Lakehouse - Powerful Data Management Landing Page Template
Lakehouse is a bold brutalist landing page template built for managed data lakehouse services. It opens with a live cost estimator that calculates projected savings in real time, then walks visitors through a scroll-driven transformation from infrastructure chaos to unified governance. The design is raw, functional, and built to convert data leaders who are tired of runaway cloud spend.
by Rocket studio
Quick summary
Lakehouse is a single-page template designed for managed data lakehouse services. It combines a real-time cost estimator hero, a problem-to-solution scroll arc, and a two-column comparison report into one conversion-focused layout. The bold brutalist design uses deep slate, poured-concrete gray, and open-sky blue to signal precision and control from the first second.
Who this template is for
This template is built for teams that sell managed data infrastructure services to technical and financial decision-makers. It speaks directly to the people sitting across the table when a cloud bill arrives and nobody can explain the number.
- VP-level data leaders at mid-market companies carrying unexplained cloud spend every month
- Platform engineers who manage Spark job failures and fragmented data pipelines
- Chief Financial Officers reviewing analytics budgets that grow without clear justification
What problem this template solves
Most infrastructure service pages lead with diagrams and documentation. They make the visitor do the work of understanding the cost gap. This template flips that. It puts the cost gap front and center and makes it undeniable before asking for anything in return.

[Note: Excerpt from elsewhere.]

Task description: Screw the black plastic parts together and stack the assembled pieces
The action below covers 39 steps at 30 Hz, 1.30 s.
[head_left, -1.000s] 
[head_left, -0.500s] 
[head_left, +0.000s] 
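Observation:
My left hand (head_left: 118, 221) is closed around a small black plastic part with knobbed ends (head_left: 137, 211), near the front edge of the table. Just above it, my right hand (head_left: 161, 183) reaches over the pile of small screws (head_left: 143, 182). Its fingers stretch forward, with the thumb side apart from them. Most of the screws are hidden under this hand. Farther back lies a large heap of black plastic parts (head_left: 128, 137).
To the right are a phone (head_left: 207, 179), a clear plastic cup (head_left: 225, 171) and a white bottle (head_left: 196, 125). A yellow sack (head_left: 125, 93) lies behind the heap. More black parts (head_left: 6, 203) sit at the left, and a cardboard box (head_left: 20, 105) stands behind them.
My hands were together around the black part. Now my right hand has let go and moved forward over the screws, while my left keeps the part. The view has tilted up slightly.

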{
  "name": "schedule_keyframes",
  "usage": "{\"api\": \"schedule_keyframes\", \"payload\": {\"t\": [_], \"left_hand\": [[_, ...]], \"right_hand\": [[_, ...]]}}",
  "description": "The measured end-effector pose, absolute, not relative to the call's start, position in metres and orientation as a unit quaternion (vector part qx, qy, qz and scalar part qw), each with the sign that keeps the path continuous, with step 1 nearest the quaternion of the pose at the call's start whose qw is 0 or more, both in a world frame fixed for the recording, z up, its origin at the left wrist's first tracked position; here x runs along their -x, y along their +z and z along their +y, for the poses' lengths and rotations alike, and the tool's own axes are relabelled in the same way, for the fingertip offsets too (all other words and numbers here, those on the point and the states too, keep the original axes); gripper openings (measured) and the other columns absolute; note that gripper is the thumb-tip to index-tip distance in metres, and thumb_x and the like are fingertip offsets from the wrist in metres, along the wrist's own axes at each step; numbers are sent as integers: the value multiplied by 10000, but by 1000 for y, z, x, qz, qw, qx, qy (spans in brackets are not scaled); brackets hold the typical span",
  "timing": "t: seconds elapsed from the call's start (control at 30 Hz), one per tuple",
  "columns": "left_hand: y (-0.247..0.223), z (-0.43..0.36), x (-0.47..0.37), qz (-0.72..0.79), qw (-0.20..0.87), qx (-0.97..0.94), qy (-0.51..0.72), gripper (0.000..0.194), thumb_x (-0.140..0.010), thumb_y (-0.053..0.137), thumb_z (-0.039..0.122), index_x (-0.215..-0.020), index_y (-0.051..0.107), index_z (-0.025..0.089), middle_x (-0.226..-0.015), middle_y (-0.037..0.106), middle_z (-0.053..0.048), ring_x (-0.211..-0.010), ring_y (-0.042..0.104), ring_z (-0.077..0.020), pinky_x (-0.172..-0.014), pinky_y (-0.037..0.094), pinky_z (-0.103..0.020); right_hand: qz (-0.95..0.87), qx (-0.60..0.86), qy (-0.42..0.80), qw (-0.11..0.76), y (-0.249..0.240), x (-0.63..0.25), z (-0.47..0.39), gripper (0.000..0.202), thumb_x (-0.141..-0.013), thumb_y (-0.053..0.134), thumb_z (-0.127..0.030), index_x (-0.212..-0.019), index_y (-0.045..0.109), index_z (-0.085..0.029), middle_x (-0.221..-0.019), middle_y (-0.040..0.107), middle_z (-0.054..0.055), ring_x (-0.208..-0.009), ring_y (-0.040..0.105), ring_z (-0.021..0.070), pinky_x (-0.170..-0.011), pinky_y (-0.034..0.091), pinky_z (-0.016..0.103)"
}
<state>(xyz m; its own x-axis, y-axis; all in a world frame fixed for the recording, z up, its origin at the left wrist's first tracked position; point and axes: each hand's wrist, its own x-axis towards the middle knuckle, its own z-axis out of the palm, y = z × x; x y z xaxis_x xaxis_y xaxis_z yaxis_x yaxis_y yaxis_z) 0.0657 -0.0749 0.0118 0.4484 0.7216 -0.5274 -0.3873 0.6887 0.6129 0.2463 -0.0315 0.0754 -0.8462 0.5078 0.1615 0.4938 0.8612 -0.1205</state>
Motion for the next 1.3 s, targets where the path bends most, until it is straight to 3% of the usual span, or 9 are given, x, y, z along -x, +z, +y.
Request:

- Visitors leave before the value is clear because the hero section asks for effort instead of delivering insight
- Sales cycles stall because prospects never see a concrete comparison between their current stack and a better alternative
- Generic page layouts fail to communicate the operational precision that a managed lakehouse service actually delivers
What you get with this template
You get a fully structured landing page layout built around a calculator-first conversion flow. Every section is designed to reduce friction and build conviction as the visitor scrolls.
- A live cost estimator module styled as a terminal-prompt calculator with real-time output, a savings percentage bar, and an annual reclaim figure
- A scroll-driven data grid sequence that visually transforms from a cluttered, warning-state dashboard to a clean, green-status monitoring view
- A two-column comparison report pre-populated from calculator inputs, with line-item breakdowns for compute, storage, engineering hours, and incident response
Feature list
This section covers the core functional components built into the template layout.
Live Cost Estimator Hero
The header is a brutalist calculator module centered in the viewport. Input fields styled as terminal prompts accept current monthly cloud spend, number of data sources, average query volume, and warehouse provider. The real-time output panel renders projected savings in oversized monospaced type alongside a sky-blue percentage reduction bar and an annual reclaim figure.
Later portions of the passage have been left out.